His articles have appeared in The Journal of Finance, the Journal of Financial Intermediation, the Journal of Corporate Finance, the Journal of Law, Economics and Organization, Industrial Relations - A Journal of Economy and Society as well as others. Goergen is the second most published author and the third most cited author in the Journal of Corporate Finance.

Goergen has been a Research Associate of the European Corporate Governance Institute (ECGI) since 2002.

==Academic career==
Goergen has held a chair in finance at Cardiff Business School from 2009 to 2018 before joining IE Business School. He was Head of the Accounting and Finance Section at Cardiff Business School from 2014 to 2017. Other previous appointments include the University of Manchester, UMIST (University of Manchester Institute of Science and Technology), the University of Reading and the University of Sheffield. He holds a DPhil in Economics from Keble College of the University of Oxford and a Licence en Sciences Economiques from the Université libre de Bruxelles (ULB).

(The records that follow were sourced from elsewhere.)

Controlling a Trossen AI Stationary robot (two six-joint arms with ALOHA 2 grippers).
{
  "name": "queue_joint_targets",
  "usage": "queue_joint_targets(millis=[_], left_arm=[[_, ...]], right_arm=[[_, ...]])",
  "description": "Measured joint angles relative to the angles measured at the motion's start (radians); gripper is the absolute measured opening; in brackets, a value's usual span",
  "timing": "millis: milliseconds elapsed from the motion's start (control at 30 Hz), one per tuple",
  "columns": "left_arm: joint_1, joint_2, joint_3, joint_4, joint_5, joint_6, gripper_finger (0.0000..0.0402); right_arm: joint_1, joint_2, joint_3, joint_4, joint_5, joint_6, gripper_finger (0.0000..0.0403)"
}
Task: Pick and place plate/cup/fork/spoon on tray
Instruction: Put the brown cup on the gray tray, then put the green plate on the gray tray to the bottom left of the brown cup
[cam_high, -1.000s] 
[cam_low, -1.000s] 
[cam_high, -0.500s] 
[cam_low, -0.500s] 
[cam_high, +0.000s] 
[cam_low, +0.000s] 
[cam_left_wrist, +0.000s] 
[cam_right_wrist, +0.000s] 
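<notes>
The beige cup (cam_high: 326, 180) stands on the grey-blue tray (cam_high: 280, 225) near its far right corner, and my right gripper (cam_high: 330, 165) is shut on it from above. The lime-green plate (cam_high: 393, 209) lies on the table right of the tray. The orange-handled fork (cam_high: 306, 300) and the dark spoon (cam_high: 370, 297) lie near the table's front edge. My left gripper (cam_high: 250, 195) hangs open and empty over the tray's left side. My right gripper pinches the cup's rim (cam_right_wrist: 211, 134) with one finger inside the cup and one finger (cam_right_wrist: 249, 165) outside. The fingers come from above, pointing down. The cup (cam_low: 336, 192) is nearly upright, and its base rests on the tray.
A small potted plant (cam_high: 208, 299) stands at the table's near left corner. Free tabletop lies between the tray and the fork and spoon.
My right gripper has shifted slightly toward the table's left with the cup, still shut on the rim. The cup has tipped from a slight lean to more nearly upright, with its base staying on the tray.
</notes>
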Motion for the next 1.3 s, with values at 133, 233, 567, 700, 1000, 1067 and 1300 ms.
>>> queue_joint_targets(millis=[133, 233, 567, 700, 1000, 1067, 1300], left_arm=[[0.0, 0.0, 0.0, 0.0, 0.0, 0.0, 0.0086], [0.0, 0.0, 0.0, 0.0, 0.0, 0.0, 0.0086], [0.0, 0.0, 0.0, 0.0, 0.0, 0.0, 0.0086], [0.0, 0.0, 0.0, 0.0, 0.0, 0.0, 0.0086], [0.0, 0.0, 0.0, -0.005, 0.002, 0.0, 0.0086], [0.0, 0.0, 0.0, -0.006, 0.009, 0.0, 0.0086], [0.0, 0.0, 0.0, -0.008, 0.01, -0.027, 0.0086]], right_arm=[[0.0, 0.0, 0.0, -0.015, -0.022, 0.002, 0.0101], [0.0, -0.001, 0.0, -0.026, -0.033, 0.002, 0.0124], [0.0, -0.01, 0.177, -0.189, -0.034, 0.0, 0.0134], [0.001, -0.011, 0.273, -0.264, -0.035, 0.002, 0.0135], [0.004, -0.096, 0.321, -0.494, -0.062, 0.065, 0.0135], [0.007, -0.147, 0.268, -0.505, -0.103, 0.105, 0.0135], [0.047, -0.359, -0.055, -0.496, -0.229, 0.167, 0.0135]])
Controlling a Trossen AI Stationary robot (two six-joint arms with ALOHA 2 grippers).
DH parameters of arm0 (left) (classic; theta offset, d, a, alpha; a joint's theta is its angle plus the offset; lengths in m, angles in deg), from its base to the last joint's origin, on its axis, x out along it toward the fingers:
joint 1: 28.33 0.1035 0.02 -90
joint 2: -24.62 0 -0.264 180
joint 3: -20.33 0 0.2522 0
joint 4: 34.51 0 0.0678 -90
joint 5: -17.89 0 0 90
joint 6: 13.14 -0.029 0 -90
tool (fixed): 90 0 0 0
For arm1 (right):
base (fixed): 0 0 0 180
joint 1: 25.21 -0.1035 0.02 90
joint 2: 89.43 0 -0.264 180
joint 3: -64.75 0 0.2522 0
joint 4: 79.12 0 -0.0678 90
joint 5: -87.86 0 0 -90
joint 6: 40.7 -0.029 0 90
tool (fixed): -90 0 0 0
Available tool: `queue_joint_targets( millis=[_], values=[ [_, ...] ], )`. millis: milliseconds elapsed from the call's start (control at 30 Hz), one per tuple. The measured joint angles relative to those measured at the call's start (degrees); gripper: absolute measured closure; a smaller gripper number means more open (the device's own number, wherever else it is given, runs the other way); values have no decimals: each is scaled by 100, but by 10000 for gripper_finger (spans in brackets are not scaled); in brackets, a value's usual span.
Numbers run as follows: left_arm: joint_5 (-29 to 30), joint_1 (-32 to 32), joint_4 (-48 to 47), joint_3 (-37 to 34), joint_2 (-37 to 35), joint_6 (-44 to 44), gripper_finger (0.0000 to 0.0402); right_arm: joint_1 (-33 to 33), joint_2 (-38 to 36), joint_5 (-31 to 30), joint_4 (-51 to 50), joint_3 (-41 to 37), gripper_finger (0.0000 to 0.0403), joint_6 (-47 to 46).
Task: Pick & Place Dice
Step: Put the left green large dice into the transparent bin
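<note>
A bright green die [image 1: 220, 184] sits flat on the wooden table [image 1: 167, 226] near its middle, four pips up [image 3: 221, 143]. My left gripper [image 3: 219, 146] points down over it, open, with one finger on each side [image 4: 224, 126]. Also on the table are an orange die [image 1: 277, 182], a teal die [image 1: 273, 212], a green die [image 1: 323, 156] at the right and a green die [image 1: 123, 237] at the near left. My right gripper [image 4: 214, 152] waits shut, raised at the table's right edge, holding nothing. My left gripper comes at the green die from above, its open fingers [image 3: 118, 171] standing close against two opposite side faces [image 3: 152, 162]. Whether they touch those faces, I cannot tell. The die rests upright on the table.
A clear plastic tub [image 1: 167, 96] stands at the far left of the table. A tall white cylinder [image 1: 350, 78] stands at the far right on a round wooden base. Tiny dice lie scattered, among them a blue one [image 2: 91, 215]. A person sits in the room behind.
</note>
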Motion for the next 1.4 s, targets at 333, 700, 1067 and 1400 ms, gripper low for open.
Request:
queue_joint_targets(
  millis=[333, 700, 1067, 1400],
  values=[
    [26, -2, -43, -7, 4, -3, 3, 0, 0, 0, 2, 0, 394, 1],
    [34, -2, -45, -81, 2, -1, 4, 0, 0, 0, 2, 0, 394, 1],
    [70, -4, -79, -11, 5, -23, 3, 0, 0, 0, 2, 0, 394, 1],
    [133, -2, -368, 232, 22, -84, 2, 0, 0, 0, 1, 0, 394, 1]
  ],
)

Goergen is an Associate Editor of the Journal Corporate Finance, European Financial Management, the British Journal of Management and the European Journal of Finance, as well as an Editorial Board Member of the Journal of Management and Governance, the Journal of Business Finance & Accounting, and the International Journal of Corporate Governance.

==Books==
- Goergen, M. (2018), Corporate Governance. A Global Perspective, Andover: Cengage Learning EMEA.
- Goergen M. (2012), International Corporate Governance, Harlow: Pearson Education Prentice Hall, 336 p.
- Goergen, M., Mallin, C., Mitleton-Kelly, E., Al-Hawamdeh, A. and I. Chiu (2010), Corporate Governance and Complexity Theory, Cheltenham: Edward Elgar, 133+ix p.
- Correia da Silva, L., Goergen, M. and L. Renneboog (2004), Dividend Policy and Corporate Governance, Oxford: Oxford University Press, 185+xiv p. Translated into Chinese: Gu Li Zheng Ce Yu Gong Si Zhi Li, Beijing: Peking University Press, 2006.
- Goergen, M. (1998), Corporate Governance and Financial Performance: A Study of German and UK Initial Public Offerings, Cheltenham: Edward Elgar Publishing, 183+xii p.